EXERCISE REQUIREMENTS >>
Copy out the listing in full, exactly as written, but not its pictures.

SUPPLIED INFORMATION >>

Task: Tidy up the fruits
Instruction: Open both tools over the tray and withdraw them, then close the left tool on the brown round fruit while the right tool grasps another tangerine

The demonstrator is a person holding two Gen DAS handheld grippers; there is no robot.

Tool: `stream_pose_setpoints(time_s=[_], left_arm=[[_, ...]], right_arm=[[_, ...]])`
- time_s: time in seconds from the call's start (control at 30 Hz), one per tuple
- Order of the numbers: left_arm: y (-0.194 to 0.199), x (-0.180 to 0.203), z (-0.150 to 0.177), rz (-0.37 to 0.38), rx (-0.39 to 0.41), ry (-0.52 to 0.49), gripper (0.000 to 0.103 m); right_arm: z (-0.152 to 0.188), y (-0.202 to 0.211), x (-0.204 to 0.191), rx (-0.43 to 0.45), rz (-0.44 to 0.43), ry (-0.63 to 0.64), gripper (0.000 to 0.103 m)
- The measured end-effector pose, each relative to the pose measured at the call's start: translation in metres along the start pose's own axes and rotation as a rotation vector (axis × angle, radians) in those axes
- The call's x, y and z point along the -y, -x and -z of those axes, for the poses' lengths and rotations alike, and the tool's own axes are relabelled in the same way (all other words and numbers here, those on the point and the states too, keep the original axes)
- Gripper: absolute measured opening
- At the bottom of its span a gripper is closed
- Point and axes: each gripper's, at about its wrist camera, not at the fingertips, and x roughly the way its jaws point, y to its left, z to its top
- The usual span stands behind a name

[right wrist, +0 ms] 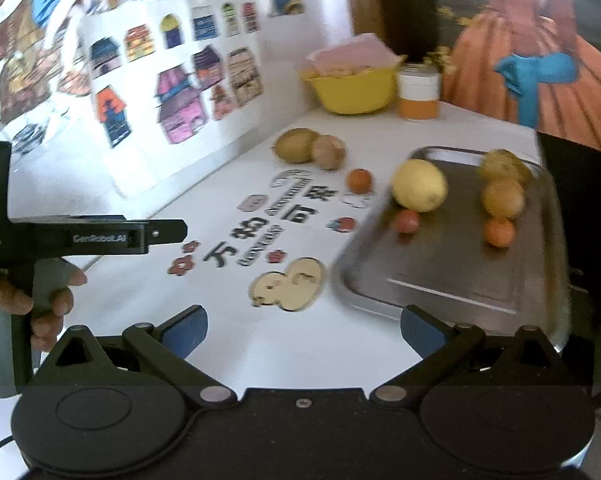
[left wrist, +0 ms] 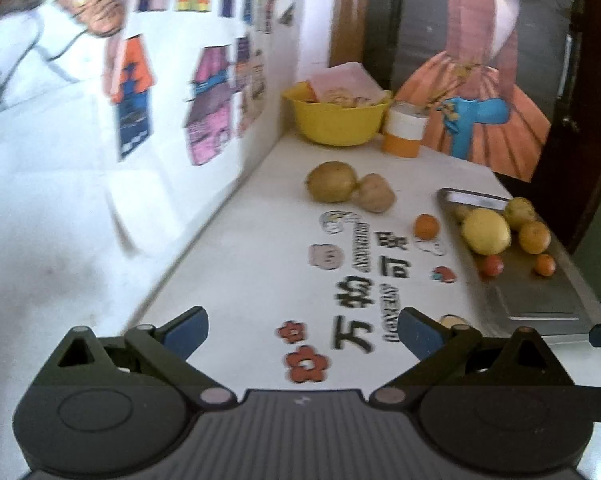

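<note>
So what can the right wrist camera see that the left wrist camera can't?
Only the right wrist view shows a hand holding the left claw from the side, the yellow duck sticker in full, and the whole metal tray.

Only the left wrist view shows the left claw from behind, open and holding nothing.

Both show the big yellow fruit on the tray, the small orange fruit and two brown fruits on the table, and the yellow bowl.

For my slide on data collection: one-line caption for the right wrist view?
Open right gripper faces a metal tray holding five fruits, three more lying on the white table.
</note>
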Motion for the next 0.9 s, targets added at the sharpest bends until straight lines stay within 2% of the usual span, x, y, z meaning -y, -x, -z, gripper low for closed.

TASK OUTPUT >>
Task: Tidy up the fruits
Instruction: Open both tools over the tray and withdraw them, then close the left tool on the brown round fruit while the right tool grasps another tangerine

The demonstrator is a person holding two Gen DAS handheld grippers; there is no robot.

Tool: `stream_pose_setpoints(time_s=[_], left_arm=[[_, ...]], right_arm=[[_, ...]])`
- time_s: time in seconds from the call's start (control at 30 Hz), one per tuple
- Order of the numbers: left_arm: y (-0.194 to 0.199), x (-0.180 to 0.203), z (-0.150 to 0.177), rz (-0.37 to 0.38), rx (-0.39 to 0.41), ry (-0.52 to 0.49), gripper (0.000 to 0.103 m); right_arm: z (-0.152 to 0.188), y (-0.202 to 0.211), x (-0.204 to 0.191), rx (-0.43 to 0.45), rz (-0.44 to 0.43), ry (-0.63 to 0.64), gripper (0.000 to 0.103 m)
- The measured end-effector pose, each relative to the pose measured at the call's start: translation in metres along the start pose's own axes and rotation as a rotation vector (axis × angle, radians) in those axes
- The call's x, y and z point along the -y, -x and -z of those axes, for the poses' lengths and rotations alike, and the tool's own axes are relabelled in the same way (all other words and numbers here, those on the point and the states too, keep the original axes)
- Gripper: absolute measured opening
- At the bottom of its span a gripper is closed
- Point and axes: each gripper's, at about its wrist camera, not at the fingertips, and x roughly the way its jaws point, y to its left, z to its top
- The usual span stands behind a name

[right wrist, +0 ms] 
[left wrist, +0 ms] 

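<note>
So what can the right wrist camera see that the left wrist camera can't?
Only the right wrist view shows a hand holding the left claw from the side, the yellow duck sticker in full, and the whole metal tray.

Only the left wrist view shows the left claw from behind, open and holding nothing.

Both show the big yellow fruit on the tray, the small orange fruit and two brown fruits on the table, and the yellow bowl.

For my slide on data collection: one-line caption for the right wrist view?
Open right gripper faces a metal tray holding five fruits, three more lying on the white table.
</note>
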Motion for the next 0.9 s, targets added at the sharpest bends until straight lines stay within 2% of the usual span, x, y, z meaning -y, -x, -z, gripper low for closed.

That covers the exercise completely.